Work order – Give back only the lines in the records below from the one with "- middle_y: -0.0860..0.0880" to the one with "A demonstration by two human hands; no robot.", both inclusive, word for word.

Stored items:
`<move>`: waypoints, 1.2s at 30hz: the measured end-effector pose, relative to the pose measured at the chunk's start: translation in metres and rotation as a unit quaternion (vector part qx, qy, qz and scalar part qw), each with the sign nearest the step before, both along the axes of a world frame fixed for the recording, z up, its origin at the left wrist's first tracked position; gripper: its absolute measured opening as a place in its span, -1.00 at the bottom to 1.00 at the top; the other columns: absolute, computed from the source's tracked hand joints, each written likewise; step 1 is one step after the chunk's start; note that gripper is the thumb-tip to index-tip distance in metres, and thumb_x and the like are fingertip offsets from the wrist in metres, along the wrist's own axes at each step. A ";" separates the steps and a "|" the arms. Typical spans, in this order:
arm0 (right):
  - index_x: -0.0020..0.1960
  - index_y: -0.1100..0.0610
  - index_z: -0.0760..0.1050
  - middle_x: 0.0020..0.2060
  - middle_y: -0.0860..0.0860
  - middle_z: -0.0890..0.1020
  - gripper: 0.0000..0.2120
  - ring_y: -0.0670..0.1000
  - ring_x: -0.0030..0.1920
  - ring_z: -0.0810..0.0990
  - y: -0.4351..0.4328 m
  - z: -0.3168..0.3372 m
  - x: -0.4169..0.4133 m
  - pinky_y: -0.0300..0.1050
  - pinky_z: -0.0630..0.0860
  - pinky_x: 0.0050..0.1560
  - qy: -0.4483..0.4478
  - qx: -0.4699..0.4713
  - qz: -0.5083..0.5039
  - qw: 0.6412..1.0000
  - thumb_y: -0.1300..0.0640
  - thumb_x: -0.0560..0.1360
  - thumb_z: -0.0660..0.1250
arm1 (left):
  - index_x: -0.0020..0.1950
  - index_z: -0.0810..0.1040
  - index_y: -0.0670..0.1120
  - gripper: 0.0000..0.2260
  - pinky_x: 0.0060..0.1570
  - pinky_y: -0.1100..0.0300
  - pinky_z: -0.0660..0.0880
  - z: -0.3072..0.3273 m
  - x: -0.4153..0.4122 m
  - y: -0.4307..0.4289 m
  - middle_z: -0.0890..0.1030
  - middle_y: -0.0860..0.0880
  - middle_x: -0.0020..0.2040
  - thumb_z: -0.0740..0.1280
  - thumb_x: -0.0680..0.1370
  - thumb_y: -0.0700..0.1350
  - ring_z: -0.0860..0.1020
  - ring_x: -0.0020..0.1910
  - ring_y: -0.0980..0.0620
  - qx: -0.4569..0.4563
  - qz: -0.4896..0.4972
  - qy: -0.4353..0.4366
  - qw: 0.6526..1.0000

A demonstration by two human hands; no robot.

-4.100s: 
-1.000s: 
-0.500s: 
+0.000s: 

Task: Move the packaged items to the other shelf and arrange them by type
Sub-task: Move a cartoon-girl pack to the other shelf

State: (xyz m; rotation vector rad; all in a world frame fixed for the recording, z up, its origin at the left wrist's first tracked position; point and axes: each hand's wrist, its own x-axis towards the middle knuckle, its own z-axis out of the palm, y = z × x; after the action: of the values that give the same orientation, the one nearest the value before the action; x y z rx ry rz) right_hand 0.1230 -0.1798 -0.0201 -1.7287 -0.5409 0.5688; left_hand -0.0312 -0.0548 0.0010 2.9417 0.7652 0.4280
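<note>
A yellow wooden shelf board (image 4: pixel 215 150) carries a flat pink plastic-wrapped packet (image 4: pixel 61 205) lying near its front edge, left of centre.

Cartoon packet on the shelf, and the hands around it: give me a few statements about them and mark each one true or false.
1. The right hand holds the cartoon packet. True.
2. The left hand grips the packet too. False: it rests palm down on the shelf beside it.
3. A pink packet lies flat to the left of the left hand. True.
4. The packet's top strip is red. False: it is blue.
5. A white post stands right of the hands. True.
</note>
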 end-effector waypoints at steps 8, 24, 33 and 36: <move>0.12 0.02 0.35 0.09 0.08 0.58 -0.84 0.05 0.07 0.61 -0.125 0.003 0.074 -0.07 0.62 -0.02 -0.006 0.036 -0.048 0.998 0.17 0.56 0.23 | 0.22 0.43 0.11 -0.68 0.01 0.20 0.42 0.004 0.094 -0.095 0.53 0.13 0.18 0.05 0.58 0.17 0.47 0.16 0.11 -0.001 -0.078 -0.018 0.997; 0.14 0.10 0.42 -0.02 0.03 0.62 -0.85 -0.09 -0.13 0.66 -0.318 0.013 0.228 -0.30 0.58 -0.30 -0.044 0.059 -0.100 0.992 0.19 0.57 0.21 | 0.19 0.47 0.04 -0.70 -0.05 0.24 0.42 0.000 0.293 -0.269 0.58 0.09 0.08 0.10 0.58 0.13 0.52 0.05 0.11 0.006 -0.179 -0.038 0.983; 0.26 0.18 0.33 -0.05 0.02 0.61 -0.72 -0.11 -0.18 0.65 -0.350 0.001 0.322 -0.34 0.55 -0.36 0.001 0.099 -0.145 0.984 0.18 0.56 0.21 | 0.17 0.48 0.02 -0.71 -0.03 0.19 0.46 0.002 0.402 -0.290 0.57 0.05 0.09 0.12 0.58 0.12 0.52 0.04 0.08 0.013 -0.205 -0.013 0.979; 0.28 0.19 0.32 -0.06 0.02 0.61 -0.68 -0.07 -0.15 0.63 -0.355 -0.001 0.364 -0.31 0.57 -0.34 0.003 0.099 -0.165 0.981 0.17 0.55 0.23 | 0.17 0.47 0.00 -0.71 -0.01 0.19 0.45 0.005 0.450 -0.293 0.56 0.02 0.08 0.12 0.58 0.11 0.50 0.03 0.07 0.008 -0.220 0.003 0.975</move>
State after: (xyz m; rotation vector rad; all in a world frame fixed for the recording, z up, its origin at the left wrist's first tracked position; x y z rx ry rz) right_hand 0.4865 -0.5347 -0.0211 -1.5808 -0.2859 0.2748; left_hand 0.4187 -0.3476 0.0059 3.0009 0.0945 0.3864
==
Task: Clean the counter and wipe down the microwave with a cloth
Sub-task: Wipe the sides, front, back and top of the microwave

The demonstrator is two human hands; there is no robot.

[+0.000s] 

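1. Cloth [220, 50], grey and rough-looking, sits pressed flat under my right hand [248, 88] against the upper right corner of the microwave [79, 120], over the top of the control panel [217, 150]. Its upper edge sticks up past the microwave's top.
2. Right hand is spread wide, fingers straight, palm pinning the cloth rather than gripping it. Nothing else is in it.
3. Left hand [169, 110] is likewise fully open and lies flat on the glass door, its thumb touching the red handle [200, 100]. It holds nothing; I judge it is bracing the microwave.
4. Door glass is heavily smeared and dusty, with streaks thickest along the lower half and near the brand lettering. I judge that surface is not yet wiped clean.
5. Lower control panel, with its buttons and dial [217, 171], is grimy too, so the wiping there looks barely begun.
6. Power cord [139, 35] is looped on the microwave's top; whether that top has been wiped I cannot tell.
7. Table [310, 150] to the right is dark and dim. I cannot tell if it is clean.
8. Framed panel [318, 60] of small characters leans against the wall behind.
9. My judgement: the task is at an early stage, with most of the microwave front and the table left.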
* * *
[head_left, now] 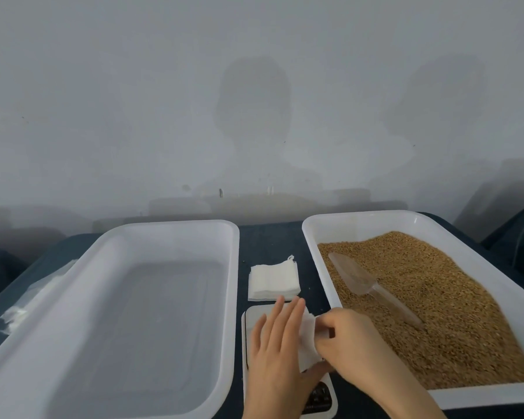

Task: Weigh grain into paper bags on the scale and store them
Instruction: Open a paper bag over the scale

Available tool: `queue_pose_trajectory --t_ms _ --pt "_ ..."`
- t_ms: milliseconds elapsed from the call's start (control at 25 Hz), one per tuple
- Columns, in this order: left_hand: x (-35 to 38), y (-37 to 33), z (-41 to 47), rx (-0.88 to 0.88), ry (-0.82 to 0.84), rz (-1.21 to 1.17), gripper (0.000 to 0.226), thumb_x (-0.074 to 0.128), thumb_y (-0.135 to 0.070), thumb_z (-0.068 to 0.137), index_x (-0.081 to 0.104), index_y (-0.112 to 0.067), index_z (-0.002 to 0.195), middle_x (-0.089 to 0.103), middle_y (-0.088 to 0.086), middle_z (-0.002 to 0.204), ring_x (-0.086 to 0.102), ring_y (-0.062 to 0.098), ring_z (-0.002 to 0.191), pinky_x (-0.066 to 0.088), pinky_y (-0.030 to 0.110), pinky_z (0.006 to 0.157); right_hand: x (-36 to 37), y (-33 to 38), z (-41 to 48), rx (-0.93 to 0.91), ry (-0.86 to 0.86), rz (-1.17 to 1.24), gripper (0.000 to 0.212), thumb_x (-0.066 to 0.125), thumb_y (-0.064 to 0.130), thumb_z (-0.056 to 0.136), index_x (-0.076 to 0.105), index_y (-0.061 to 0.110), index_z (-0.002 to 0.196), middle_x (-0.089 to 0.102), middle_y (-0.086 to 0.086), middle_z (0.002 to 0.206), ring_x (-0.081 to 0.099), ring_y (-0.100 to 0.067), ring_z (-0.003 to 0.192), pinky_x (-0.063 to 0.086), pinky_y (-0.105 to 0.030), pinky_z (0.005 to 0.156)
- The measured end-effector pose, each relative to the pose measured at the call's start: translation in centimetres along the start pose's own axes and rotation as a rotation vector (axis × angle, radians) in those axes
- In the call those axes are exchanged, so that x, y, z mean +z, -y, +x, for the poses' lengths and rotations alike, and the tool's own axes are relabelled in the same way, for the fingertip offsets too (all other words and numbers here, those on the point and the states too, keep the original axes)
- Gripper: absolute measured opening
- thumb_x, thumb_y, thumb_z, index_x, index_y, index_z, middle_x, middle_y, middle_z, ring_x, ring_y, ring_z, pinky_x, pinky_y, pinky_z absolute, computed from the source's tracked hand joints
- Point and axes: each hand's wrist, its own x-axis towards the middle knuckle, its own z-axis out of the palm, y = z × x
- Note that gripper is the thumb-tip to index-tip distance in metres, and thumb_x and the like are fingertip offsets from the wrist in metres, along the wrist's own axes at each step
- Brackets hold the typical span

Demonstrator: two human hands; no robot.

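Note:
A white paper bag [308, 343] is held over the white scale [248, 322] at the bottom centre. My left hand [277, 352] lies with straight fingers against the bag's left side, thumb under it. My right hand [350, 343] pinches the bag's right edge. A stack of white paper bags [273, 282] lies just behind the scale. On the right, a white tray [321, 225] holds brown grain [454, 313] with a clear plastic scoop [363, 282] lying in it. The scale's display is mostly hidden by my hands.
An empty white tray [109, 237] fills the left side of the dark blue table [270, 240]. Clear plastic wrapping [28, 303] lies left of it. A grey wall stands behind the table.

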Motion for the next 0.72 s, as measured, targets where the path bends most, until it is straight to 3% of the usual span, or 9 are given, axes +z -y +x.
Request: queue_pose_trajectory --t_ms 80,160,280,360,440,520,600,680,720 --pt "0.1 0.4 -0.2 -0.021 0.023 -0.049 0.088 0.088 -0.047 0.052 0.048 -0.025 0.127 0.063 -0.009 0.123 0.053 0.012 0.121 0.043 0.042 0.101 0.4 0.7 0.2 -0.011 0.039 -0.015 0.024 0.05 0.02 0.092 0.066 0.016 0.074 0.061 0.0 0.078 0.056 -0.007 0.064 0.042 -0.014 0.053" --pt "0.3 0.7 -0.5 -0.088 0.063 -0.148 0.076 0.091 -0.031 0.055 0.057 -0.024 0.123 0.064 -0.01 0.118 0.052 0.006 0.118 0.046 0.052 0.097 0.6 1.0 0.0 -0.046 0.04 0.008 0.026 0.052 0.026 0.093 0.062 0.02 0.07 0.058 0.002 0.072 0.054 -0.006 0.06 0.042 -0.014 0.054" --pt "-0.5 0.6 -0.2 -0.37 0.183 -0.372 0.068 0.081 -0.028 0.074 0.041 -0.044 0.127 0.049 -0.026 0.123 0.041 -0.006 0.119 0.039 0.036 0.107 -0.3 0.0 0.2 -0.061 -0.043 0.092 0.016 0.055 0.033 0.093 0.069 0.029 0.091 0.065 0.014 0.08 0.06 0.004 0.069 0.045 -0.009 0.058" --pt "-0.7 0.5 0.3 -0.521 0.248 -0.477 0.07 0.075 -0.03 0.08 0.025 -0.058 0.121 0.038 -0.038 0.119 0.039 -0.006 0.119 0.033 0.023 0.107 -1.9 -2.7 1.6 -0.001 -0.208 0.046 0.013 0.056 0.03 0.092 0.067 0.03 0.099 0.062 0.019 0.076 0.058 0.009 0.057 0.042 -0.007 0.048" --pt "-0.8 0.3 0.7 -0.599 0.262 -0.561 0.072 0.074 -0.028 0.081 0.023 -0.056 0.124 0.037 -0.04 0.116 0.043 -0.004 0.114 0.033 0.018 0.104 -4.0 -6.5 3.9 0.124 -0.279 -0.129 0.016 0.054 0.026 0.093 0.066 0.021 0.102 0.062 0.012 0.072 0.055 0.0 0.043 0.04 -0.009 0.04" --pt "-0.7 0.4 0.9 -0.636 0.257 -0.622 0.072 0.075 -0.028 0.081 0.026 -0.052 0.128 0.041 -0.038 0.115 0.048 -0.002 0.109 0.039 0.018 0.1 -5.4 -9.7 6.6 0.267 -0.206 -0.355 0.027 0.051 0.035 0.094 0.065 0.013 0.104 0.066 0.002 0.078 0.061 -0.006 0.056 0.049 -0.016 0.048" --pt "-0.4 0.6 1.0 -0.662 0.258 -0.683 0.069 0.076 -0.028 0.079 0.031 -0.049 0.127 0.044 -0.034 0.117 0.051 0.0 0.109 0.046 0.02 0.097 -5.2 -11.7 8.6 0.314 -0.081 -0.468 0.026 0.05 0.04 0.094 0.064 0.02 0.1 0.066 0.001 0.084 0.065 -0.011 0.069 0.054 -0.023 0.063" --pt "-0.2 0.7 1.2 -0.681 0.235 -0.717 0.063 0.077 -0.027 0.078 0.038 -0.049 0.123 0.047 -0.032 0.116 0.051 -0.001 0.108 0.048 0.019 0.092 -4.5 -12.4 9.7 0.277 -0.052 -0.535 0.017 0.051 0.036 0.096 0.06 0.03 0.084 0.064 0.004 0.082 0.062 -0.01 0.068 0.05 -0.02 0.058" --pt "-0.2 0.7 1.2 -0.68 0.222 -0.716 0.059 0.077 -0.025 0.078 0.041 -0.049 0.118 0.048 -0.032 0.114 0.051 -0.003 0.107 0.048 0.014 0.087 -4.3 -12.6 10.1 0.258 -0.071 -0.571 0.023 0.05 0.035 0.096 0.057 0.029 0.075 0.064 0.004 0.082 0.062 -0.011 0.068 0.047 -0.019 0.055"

Answer below –
  - middle_y: -0.0860..0.0880
  - middle_x: -0.0020..0.2040
  - thumb_z: -0.0740..0.1280
  - thumb_x: -0.0680..0.1370
  - thumb_y: -0.0700..0.1350
  - ring_z: -0.0860..0.1020
  - ring_x: -0.0020..0.1910
  - ring_y: -0.0980..0.0620
  - qx: -0.4569..0.4563
  - qz: -0.4896..0.4972
  - qy: -0.4353..0.4366
  - qw: 0.6526..1.0000

A demonstration by two human hands; no robot.

The response to this exercise is done.